Personal information
- Date of birth: 22 November 1904
- Place of birth: Tourcoing, France
- Date of death: 29 January 1986 (aged 81)
- Place of death: Tournai, Belgium
- Position: Forward

Senior career*
- Years: Team / Apps / (Gls)
- 1922–1934: RC Roubaix
- 1934–1935: US Tourquennoise

International career
- 1926: France / 1 / (1)

= Edmond Leveugle =

French footballer

Edmond Leveugle (22 November 1904 – 29 January 1986) was a French footballer who played as a forward for RC Roubaix and the French national team in the 1920s.

==Career==
Born on 22 November 1904 in Tourcoing, Leveugle began his football career at RC Roubaix in 1922, aged 18, with whom he played for over a decade, until 1934, and together with Georges Verriest, Gérard Isbecque, and Raymond Dubly, he helped Roubaix win the Division d'Honneur of the 1922–23 Northern Football League with 38 points, two more than runner-up Olympique Lillois.

On 11 April 1926, the 21-year-old Leveugle earned his first (and only) international cap for France in a friendly match against Belgium at Stade Pershing in Paris, scoring his side's third goal via a rebound in a 4–3 victory, thus becoming one of the few players to have scored for France on their debut. The following day, the journalists of French newspaper L'Auto (the future L'Équipe) stated that "he follows well, which earned him the third French goal, but he is not ready to be a center forward for a national team".
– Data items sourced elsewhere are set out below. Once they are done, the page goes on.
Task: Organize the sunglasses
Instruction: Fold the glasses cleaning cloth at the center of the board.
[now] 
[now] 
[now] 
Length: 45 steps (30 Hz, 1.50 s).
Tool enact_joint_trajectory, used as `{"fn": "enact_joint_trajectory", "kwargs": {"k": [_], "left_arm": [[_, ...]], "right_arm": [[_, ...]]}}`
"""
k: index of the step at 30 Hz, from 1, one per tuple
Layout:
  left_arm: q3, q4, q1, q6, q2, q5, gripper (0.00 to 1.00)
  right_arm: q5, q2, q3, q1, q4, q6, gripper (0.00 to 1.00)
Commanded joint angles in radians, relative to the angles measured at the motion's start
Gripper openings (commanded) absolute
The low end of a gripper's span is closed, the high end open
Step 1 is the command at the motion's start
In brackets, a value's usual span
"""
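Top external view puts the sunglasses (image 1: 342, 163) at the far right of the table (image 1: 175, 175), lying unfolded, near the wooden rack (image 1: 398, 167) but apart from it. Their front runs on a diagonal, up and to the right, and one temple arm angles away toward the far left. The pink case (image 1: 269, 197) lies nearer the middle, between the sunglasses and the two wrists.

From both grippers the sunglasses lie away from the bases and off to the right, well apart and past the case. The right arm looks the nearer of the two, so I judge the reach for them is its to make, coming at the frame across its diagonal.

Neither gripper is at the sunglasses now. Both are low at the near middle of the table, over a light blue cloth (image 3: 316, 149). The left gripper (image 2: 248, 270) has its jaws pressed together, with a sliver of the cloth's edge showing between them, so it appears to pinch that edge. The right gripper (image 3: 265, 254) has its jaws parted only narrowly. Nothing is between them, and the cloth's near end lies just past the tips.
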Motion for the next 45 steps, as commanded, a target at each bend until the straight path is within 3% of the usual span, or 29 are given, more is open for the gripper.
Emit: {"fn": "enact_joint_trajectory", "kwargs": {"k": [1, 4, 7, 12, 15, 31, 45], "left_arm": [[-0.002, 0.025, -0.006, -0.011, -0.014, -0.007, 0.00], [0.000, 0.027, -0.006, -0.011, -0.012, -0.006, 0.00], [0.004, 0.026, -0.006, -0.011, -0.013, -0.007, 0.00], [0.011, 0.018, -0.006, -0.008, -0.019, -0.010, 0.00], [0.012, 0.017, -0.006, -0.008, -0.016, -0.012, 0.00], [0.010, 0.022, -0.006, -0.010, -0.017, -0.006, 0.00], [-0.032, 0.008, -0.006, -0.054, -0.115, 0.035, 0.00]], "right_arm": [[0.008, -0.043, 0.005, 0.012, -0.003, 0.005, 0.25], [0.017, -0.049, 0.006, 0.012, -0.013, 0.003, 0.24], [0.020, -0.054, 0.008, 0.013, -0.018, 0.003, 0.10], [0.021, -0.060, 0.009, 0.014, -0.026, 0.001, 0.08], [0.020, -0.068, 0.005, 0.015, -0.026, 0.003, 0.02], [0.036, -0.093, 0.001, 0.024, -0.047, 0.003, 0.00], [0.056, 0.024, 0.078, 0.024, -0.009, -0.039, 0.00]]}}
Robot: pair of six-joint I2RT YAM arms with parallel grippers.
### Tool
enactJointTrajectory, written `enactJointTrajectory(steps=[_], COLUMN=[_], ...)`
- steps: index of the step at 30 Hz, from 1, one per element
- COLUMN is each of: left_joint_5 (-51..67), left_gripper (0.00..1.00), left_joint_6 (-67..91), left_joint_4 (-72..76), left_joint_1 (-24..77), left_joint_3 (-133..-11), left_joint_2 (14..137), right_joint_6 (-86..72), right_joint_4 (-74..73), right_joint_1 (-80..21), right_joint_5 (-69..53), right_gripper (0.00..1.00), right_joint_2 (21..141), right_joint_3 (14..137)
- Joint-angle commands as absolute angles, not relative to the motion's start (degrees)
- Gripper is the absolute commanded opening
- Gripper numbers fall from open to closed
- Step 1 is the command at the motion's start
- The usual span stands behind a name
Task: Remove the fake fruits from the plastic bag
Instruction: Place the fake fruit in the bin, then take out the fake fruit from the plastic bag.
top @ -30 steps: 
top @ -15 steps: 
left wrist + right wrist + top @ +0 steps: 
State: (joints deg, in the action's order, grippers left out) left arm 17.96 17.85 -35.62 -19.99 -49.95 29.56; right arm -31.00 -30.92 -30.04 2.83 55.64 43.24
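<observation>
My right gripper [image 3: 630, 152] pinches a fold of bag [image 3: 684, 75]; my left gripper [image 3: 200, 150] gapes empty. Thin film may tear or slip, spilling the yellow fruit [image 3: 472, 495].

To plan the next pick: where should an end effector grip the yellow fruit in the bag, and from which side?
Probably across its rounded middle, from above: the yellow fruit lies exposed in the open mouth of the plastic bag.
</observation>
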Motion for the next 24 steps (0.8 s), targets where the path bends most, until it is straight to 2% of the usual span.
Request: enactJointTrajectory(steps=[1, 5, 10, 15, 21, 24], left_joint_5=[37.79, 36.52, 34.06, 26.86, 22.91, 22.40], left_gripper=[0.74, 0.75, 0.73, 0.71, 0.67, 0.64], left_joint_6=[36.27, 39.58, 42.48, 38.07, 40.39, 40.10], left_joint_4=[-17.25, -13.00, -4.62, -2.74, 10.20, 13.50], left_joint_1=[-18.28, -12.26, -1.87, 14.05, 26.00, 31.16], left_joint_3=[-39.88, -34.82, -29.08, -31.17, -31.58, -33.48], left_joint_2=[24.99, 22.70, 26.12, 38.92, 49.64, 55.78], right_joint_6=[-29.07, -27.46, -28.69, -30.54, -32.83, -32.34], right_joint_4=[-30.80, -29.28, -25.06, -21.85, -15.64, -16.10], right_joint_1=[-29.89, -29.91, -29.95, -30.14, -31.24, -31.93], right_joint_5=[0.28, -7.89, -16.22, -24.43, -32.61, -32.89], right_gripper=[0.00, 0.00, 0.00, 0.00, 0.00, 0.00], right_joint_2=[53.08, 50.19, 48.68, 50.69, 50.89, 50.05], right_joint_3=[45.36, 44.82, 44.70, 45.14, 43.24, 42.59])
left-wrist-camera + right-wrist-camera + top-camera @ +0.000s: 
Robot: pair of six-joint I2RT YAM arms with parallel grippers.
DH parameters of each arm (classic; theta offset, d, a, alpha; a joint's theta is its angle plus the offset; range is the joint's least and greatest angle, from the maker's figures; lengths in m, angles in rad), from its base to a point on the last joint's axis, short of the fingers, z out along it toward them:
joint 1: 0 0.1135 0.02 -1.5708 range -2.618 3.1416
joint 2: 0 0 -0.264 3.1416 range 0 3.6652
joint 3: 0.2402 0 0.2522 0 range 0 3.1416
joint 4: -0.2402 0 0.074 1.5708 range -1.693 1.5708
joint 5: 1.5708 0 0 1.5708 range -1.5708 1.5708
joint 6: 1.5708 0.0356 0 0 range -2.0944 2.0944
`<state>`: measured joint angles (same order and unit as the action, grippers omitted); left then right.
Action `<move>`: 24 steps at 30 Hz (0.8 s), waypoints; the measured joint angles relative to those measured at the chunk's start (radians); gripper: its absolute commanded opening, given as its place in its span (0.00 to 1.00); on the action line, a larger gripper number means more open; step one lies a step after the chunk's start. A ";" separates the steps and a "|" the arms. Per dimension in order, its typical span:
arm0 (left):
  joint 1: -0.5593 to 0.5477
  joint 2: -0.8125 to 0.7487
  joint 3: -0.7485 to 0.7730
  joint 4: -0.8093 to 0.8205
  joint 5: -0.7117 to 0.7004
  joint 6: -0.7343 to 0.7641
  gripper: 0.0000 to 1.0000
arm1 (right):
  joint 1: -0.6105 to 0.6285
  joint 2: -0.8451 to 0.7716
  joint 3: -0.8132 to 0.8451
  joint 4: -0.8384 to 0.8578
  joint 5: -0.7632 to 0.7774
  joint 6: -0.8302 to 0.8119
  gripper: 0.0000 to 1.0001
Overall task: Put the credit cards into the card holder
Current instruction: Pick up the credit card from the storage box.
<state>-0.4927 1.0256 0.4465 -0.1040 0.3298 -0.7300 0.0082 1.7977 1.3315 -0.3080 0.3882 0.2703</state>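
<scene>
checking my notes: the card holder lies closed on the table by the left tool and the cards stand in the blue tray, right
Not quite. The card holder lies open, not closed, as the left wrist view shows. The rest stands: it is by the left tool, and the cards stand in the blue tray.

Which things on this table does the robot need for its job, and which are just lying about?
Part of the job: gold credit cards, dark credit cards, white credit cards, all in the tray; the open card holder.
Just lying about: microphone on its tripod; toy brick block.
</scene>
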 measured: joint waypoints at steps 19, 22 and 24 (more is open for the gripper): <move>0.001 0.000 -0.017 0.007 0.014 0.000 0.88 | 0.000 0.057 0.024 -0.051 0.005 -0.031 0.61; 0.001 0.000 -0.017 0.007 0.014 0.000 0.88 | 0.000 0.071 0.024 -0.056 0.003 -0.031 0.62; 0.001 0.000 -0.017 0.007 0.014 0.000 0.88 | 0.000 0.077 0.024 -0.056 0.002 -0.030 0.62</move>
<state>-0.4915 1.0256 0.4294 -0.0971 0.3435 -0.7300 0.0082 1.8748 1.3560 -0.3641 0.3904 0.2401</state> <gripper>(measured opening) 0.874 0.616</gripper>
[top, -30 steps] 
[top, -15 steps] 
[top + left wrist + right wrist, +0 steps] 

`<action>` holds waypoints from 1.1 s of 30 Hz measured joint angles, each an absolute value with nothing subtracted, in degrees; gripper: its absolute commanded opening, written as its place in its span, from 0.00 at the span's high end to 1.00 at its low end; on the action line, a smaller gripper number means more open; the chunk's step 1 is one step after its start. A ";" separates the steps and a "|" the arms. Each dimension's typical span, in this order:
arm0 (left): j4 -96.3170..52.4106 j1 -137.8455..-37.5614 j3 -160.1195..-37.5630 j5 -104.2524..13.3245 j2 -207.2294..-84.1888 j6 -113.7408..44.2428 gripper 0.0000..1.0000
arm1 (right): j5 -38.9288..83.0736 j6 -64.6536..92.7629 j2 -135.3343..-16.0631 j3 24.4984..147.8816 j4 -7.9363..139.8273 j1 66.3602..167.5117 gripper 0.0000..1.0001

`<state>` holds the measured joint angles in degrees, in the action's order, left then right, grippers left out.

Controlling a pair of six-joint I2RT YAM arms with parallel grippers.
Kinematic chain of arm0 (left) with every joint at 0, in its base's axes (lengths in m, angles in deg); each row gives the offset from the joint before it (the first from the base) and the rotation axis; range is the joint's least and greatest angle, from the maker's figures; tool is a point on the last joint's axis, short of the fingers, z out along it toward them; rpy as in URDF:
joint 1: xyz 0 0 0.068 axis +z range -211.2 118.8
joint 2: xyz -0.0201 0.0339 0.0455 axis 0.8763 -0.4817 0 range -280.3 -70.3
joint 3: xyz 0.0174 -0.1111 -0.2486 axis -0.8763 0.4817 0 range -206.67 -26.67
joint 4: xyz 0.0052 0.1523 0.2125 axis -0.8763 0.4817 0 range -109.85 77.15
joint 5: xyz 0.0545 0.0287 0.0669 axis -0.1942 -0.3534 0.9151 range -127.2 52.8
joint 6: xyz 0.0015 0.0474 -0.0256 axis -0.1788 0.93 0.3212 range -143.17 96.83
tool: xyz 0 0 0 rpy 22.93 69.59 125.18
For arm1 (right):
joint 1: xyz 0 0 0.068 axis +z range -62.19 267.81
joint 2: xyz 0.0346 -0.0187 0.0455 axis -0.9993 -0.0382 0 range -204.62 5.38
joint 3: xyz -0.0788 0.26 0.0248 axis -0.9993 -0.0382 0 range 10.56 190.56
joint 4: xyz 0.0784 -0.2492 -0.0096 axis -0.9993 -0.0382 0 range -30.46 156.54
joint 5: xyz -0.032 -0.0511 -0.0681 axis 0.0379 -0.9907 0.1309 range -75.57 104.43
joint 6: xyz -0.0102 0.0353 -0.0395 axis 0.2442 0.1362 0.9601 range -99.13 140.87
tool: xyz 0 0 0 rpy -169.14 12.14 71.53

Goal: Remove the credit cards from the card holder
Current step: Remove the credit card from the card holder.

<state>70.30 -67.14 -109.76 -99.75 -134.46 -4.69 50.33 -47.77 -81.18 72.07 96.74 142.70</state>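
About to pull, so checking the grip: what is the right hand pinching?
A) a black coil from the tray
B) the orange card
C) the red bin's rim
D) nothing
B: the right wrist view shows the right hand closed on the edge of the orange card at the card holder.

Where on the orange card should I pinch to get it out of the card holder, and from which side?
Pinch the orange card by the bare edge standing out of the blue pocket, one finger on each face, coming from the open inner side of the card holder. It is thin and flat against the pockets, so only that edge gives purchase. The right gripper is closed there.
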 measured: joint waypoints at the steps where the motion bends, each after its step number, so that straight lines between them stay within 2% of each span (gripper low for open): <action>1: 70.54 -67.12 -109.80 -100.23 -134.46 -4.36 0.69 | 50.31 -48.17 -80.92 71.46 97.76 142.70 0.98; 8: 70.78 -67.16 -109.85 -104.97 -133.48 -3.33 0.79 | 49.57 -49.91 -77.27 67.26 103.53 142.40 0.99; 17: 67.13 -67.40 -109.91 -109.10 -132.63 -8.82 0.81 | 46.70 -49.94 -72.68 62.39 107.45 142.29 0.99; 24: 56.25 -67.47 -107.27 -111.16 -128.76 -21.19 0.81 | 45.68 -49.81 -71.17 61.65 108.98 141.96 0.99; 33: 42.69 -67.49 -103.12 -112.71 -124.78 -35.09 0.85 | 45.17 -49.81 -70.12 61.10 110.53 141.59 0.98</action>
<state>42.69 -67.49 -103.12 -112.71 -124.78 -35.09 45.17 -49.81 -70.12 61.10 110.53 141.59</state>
Together with William Hewitt, Jules Cottenier, and Verriest, he was a member of the Roubaix team that reached back-to-back Coupe de France titles in 1932 and 1933, starting in both finals, which ended in losses to Cannes (1–0) and Excelsior (3–1). In the semifinals of the 1933 tournament, he scored a goal against the defending champions Cannes to help his side to a 2–0 win.

In 1934, Leveugle left Roubaix to join his hometown club US Tourquennoise, with whom he played for a single season, as he then retired in 1935.

==Death==
Leveugle died in Tournai, Belgium, on 29 January 1986, at the age of 81.